Chelsea Properties Ltd v (1) Earl Cadogan (2) Cadogan Estates Ltd (2007)

Summary

There was nothing as a matter of law or fairness that prevented a respondent in an appeal against a decision of the leasehold valuation tribunal from arguing for a premium payable for the grant of a new underlease which was higher than had originally been contended.

Facts

The appellant property company (C) appealed against a decision of the leasehold valuation tribunal determining £1,154,000 as the premium payable for the grant of a new extended underlease in respect of premises owned by the respondent freeholders (E). C held a full repairing and insuring underlease on a flat in a converted pair of terraced town houses which belonged to E. At the valuation date C was to be granted a new underlease with a term extended by 90 years beyond the term date of the existing underlease. C and E were in dispute over the value of both the existing underlease and the proposed extended underlease. The tribunal was required to determine (i) whether an uplift from the extended lease to the freehold value of 2% by the tribunal had been properly applied; (ii) whether, given that E had not sought permission to appeal, they were entitled to argue for a premium which was higher than that decided by the tribunal; (iii) whether E were entitled to argue for a premium which was higher than that which had been argued before the tribunal; (iv) whether hope value could be included in the value of E's reversion on the existing lease; (v) whether, if hope value was found to exist, it should be stripped out when valuing C's existing lease for the purposes of the Leasehold Reform, Housing and Urban Development Act 1993 Sch.13 para.4A. C submitted that the premium should be reduced by over £300,000. E argued that it should be increased by over £28,000.

Held

(1) The uplift of 2% was valid. (2) E were fully entitled to argue for a more favourable result than the decision of the tribunal.

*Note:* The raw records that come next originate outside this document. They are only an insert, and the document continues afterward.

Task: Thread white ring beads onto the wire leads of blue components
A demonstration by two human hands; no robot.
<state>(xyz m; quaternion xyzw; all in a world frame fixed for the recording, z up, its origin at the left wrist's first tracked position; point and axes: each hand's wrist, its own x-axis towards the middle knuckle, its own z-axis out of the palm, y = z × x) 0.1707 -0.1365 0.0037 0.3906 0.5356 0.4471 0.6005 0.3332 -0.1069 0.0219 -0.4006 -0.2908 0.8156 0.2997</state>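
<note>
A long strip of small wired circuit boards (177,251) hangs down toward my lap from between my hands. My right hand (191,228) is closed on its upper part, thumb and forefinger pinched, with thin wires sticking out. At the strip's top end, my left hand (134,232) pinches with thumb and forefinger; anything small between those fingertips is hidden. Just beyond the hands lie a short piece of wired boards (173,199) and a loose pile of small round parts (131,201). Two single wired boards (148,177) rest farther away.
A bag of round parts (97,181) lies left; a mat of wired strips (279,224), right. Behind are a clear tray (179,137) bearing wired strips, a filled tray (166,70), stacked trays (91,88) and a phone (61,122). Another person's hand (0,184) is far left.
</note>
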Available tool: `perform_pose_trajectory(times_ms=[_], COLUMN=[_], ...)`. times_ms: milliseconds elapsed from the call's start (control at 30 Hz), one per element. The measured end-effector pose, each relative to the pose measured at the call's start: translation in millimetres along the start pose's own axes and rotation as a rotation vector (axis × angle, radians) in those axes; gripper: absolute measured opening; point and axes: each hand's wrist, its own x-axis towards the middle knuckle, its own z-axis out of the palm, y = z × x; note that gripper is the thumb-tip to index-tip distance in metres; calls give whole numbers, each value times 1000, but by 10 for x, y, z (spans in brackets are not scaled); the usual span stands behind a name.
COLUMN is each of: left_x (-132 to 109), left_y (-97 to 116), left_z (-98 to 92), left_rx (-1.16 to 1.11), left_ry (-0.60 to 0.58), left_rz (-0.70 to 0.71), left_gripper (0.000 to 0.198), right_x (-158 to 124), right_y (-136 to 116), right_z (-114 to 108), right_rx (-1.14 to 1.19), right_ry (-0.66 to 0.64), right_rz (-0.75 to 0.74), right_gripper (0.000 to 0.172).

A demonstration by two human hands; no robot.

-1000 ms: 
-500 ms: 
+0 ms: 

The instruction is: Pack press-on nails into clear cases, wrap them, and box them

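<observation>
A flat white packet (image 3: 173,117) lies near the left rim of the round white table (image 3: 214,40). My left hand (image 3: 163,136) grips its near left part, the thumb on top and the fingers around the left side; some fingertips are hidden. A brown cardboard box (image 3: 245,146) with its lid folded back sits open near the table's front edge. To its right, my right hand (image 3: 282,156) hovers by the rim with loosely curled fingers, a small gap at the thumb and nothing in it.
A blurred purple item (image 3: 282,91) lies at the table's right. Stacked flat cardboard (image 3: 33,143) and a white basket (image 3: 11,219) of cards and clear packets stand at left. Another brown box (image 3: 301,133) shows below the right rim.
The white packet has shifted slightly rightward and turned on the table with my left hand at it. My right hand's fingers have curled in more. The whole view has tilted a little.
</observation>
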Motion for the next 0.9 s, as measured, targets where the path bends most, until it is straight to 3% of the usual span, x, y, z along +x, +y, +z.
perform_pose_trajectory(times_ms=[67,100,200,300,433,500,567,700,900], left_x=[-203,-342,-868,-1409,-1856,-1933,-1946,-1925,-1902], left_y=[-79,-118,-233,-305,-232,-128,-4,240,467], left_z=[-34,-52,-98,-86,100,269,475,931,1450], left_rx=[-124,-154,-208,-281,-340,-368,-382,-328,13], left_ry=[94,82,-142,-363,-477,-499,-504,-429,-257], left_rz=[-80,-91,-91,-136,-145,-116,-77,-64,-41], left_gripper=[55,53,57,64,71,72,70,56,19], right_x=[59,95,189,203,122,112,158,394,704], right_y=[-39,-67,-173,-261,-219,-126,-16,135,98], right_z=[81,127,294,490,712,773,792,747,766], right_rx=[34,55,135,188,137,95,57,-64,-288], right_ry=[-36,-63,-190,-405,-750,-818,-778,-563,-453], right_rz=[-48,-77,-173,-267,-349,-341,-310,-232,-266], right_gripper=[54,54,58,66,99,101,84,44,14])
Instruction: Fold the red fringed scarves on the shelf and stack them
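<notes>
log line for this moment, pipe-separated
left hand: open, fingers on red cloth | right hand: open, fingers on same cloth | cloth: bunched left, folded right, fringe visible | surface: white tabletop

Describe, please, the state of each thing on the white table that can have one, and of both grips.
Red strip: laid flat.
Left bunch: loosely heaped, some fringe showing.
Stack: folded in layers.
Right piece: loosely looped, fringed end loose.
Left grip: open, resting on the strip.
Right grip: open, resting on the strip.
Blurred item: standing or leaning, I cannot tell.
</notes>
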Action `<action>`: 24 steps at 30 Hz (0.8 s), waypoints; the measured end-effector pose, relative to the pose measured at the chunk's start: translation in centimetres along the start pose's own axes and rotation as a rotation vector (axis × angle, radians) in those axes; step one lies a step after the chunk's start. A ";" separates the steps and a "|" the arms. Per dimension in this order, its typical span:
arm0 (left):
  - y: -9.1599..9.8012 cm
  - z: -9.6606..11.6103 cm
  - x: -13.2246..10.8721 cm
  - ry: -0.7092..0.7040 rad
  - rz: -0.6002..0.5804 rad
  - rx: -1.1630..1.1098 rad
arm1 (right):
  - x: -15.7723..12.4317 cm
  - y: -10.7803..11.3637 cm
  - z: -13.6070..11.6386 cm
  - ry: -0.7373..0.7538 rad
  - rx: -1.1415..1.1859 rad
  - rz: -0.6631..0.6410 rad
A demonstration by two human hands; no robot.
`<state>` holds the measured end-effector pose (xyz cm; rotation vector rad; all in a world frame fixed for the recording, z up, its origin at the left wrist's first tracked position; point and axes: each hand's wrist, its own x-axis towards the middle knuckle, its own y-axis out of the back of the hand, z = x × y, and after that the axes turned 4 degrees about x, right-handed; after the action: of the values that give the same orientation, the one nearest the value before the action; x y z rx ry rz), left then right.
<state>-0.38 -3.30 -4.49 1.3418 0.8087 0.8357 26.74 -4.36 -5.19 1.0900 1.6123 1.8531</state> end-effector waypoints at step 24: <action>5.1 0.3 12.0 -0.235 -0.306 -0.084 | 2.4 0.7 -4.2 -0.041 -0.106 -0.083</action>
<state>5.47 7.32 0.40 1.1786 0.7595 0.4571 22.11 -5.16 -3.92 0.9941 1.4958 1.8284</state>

There was no question of C being taken by surprise as the arguments they sought to advance had been made clear in their statement of case and there was accordingly no prejudice caused, Arrowdell Ltd v Coniston Court (North) Hove Ltd (2007) RVR 39 considered. (3) There was no justification for preventing E from arguing for a premium higher than was argued before the tribunal, having regard to the Commonhold and Leasehold Reform Act 2002 s.175(4) or the decision in Pitts v Earl Cadogan, Pitts considered. There was nothing as a matter of law or fairness which required E to be restricted in such a way. (4) On a primary basis of valuation, that the decision in Earl Cadogan v Sportelli (2006) RVR 382 was correct, E had failed to prove the existence of any hope value in the existing underlease and still less had proved that it could be represented by any ascertainable sum. On a secondary basis of valuation, that the decision in Sportelli was wrong, E had failed to prove the existence of any hope value in the value of the reversion on the existing underlease. Accordingly on either the primary or secondary bases of valuation no adjustment downwards was required to the assessment of the value of the existing underlease in order to remove any such hope value. (5) Assuming that the decision in Sportelli was correct, the hope value had to be fully disregarded when valuing C's existing underlease, Sportelli considered. Following detailed valuation calculations and the application of a 2% uplift the premium was reduced from £1,154,000 to £1,055,000.